▸ TO DO
Without the pictures, set down everything in the listing exactly.

▸ GIVEN DATA
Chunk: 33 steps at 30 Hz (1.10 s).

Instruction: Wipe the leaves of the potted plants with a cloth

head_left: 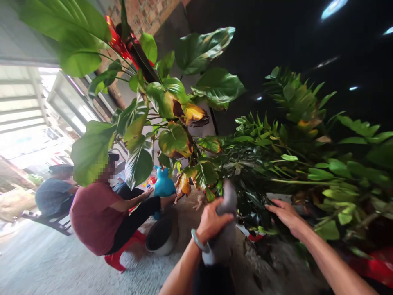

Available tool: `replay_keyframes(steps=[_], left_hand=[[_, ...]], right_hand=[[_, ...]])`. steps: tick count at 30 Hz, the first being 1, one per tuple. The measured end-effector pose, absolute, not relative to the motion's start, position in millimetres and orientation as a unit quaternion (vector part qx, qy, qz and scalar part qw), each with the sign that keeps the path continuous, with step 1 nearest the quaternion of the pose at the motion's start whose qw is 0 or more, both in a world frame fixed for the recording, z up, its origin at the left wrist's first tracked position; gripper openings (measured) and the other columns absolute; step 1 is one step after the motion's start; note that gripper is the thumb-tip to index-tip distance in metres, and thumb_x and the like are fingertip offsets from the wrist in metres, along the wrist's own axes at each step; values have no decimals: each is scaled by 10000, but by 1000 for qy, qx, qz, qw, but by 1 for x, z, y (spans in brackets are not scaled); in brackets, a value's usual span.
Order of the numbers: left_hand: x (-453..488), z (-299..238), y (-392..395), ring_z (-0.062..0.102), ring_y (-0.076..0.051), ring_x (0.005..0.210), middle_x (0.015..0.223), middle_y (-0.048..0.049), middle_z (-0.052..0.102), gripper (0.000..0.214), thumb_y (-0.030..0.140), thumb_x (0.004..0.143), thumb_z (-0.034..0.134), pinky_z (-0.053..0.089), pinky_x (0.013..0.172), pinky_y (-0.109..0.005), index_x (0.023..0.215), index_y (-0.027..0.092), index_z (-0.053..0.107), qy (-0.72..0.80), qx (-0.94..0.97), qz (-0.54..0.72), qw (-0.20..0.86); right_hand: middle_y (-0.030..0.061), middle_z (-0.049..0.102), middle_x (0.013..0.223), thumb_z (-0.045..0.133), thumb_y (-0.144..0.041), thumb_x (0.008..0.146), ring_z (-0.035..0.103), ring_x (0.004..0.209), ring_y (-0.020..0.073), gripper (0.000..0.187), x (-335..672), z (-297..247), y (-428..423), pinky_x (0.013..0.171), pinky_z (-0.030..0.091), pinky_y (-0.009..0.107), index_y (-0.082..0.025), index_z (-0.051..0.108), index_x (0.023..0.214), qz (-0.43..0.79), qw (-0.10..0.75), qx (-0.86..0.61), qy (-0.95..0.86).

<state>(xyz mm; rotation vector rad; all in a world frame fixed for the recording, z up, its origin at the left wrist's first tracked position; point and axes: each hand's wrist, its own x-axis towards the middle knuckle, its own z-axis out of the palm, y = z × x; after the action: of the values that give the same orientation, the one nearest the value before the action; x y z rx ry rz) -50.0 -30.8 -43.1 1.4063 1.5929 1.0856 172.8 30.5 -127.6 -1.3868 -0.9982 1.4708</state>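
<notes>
My left hand (210, 223), with a pale bangle at the wrist, is closed around a blurred grey, elongated thing (229, 196). I cannot make out what that grey thing is; it extends down to something black below. To the right, my right hand (285, 215) reaches in among dark leaves with its fingers stretched out, the tips against the foliage. Glossy leafy plants (276, 155) lie beyond it. A tall plant with broad leaves (173, 139), some yellowed and browned, stands ahead of my left hand, with a red ribbon (118, 43) near its top.
One person in a dark red shirt (95, 213) sits on a red stool (124, 248) at left. Another person in blue (55, 192) sits farther back. A grey bucket (173, 237) and a turquoise cat-shaped object (165, 182) are nearby. Something red (379, 262) lies at lower right.
</notes>
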Motion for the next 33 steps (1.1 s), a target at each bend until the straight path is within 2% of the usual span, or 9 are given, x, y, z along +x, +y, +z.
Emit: replay_keyframes(steps=[2,4,9,11,16,20,27,29,33], left_hand=[[-50,-56,-53,599,-202,749,719,16,681,373,223,474,785,471,678,-268,844,200,744,610,587,305,436],[-55,-49,-65,589,-185,697,710,18,676,376,259,529,757,458,633,-257,899,190,745,598,586,293,462],[-65,7,-29,612,-210,871,927,-40,701,451,337,625,721,478,752,-269,1046,175,699,609,532,530,254],[-59,10,-10,611,-209,897,966,-47,697,461,347,656,698,480,774,-279,1084,177,677,596,517,569,232],[-31,-42,-24,579,-171,698,730,0,672,389,301,565,732,461,612,-247,929,166,720,601,537,419,419],[-28,-49,-53,572,-165,674,760,-2,672,542,331,502,774,454,591,-240,1013,161,709,562,518,360,535],[-28,-8,-1,627,-189,824,972,-56,698,575,357,650,702,506,724,-275,1184,164,617,534,498,594,336],[-22,-21,9,638,-214,900,1033,-74,699,577,315,631,709,507,811,-312,1177,149,624,557,523,562,316],[-18,-31,1,637,-255,998,1089,-58,710,554,197,533,762,477,930,-356,1083,191,697,514,695,346,365]], right_hand=[[-19,587,451,612,-336,514,503,433,162,120,175,-131,30,448,388,279,-225,603,560,584,445,-547,-402],[-19,580,444,613,-334,507,496,418,154,117,176,-130,30,436,386,274,-227,586,543,589,442,-545,-400],[-33,544,408,618,-320,519,483,395,134,111,172,-122,30,423,377,255,-234,550,501,595,428,-554,-394],[-29,567,425,608,-314,519,499,403,141,88,168,-120,30,424,383,257,-234,573,529,591,429,-560,-391],[-37,558,398,610,-311,485,492,377,142,94,163,-126,34,416,375,260,-233,565,511,600,420,-551,-400],[-42,529,382,590,-315,509,470,372,138,86,168,-131,35,418,368,262,-231,572,507,592,427,-556,-398],[-7,624,468,595,-286,527,569,471,178,81,171,-127,37,499,440,280,-217,637,535,588,429,-543,-418],[-10,621,461,602,-291,531,562,451,179,86,170,-128,38,491,441,287,-213,638,536,594,430,-536,-418],[-2,646,493,636,-279,542,610,529,219,49,172,-133,37,532,482,319,-230,638,546,589,446,-535,-410]])
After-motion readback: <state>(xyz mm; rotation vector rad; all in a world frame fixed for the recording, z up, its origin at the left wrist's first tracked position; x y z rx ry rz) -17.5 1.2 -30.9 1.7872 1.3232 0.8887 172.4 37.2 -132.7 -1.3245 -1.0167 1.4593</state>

▸ REPLY TO THE EXERCISE
Chunk: 33 steps at 30 Hz (1.10 s).

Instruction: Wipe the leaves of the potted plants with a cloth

head_left: 

Available tool: `replay_keyframes(steps=[_], left_hand=[[_, ...]], right_hand=[[_, ...]])`. steps: tick count at 30 Hz, the first being 1, one per tuple. The measured end-effector pose, absolute, not relative to the motion's start, position in millimetres and orientation as a unit quaternion (vector part qx, qy, qz and scalar part qw), each with the sign that keeps the path continuous, with step 1 nearest the quaternion of the pose at the motion's start whose qw is 0 or more, both in a world frame fixed for the recording, z up, its origin at the left wrist's first tracked position; gripper openings (measured) and the other columns absolute; step 1 is one step after the motion's start; note that gripper is the thumb-tip to index-tip distance in metres, and thumb_x and the like are fingertip offsets from the wrist in metres, along the wrist's own axes at each step; values have no decimals: each is scaled by 10000, but by 1000 for qy, qx, qz, qw, but by 1 for x, z, y (spans in brackets are not scaled); in brackets, a value's usual span.
Order of the numbers: left_hand: x (-453..488), z (-299..238), y (-392..395), ring_z (-0.062..0.102), ring_y (-0.076..0.051), ring_x (0.005..0.210), middle_x (0.015..0.223), middle_y (-0.048..0.049), middle_z (-0.052..0.102), gripper (0.000..0.214), thumb_y (-0.030..0.140), thumb_x (0.004..0.143), thumb_z (-0.034..0.134), pinky_z (-0.053..0.089), pinky_x (0.013..0.172), pinky_y (-0.109..0.005), index_x (0.023..0.215), index_y (-0.027..0.092), index_z (-0.053..0.107), qy (-0.72..0.80), qx (-0.94..0.97), qz (-0.54..0.72), qw (-0.20..0.86); right_hand: middle_y (-0.030..0.061), middle_z (-0.049..0.102), middle_x (0.013..0.223), thumb_z (-0.045..0.133), thumb_y (-0.144..0.041), thumb_x (0.008..0.146), ring_z (-0.035..0.103), ring_x (0.004..0.209), ring_y (-0.020..0.073), gripper (0.000..0.187), x (-335..672), z (-297..247), y (-428..423), pinky_x (0.013..0.171), pinky_z (-0.030..0.091), pinky_y (-0.009..0.107), index_y (-0.082..0.025), index_z (-0.051..0.108), index_x (0.023..0.214), qz (-0.43..0.79), qw (-0.10..0.75), qx (-0.86..0.61), qy (-0.95..0.86).

<state>(xyz mm; rotation vector rad; all in a world frame fixed for the recording, z up, its origin at the left wrist's first tracked position; point and axes: each hand's wrist, its own x-axis towards the middle knuckle, its own z-axis out of the palm, y = z × x; after the action: of the values that give the same orientation, the one nearest the value before the action; x y z rx ry rz) -50.0 -30.8 -43.1 1.4063 1.5929 1.0856 172.8 30.5 -127.6 -1.3868 -0.9982 1.4708</state>
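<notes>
My left hand (210, 223), with a pale bangle at the wrist, is closed around a blurred grey, elongated thing (229, 196). I cannot make out what that grey thing is; it extends down to something black below. To the right, my right hand (285, 215) reaches in among dark leaves with its fingers stretched out, the tips against the foliage. Glossy leafy plants (276, 155) lie beyond it. A tall plant with broad leaves (173, 139), some yellowed and browned, stands ahead of my left hand, with a red ribbon (118, 43) near its top.
One person in a dark red shirt (95, 213) sits on a red stool (124, 248) at left. Another person in blue (55, 192) sits farther back. A grey bucket (173, 237) and a turquoise cat-shaped object (165, 182) are nearby. Something red (379, 262) lies at lower right.
</notes>
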Motion for the next 33 steps (1.1 s), a target at each bend until the straight path is within 2% of the usual span, or 9 are given, x, y, z along +x, +y, +z.
Emit: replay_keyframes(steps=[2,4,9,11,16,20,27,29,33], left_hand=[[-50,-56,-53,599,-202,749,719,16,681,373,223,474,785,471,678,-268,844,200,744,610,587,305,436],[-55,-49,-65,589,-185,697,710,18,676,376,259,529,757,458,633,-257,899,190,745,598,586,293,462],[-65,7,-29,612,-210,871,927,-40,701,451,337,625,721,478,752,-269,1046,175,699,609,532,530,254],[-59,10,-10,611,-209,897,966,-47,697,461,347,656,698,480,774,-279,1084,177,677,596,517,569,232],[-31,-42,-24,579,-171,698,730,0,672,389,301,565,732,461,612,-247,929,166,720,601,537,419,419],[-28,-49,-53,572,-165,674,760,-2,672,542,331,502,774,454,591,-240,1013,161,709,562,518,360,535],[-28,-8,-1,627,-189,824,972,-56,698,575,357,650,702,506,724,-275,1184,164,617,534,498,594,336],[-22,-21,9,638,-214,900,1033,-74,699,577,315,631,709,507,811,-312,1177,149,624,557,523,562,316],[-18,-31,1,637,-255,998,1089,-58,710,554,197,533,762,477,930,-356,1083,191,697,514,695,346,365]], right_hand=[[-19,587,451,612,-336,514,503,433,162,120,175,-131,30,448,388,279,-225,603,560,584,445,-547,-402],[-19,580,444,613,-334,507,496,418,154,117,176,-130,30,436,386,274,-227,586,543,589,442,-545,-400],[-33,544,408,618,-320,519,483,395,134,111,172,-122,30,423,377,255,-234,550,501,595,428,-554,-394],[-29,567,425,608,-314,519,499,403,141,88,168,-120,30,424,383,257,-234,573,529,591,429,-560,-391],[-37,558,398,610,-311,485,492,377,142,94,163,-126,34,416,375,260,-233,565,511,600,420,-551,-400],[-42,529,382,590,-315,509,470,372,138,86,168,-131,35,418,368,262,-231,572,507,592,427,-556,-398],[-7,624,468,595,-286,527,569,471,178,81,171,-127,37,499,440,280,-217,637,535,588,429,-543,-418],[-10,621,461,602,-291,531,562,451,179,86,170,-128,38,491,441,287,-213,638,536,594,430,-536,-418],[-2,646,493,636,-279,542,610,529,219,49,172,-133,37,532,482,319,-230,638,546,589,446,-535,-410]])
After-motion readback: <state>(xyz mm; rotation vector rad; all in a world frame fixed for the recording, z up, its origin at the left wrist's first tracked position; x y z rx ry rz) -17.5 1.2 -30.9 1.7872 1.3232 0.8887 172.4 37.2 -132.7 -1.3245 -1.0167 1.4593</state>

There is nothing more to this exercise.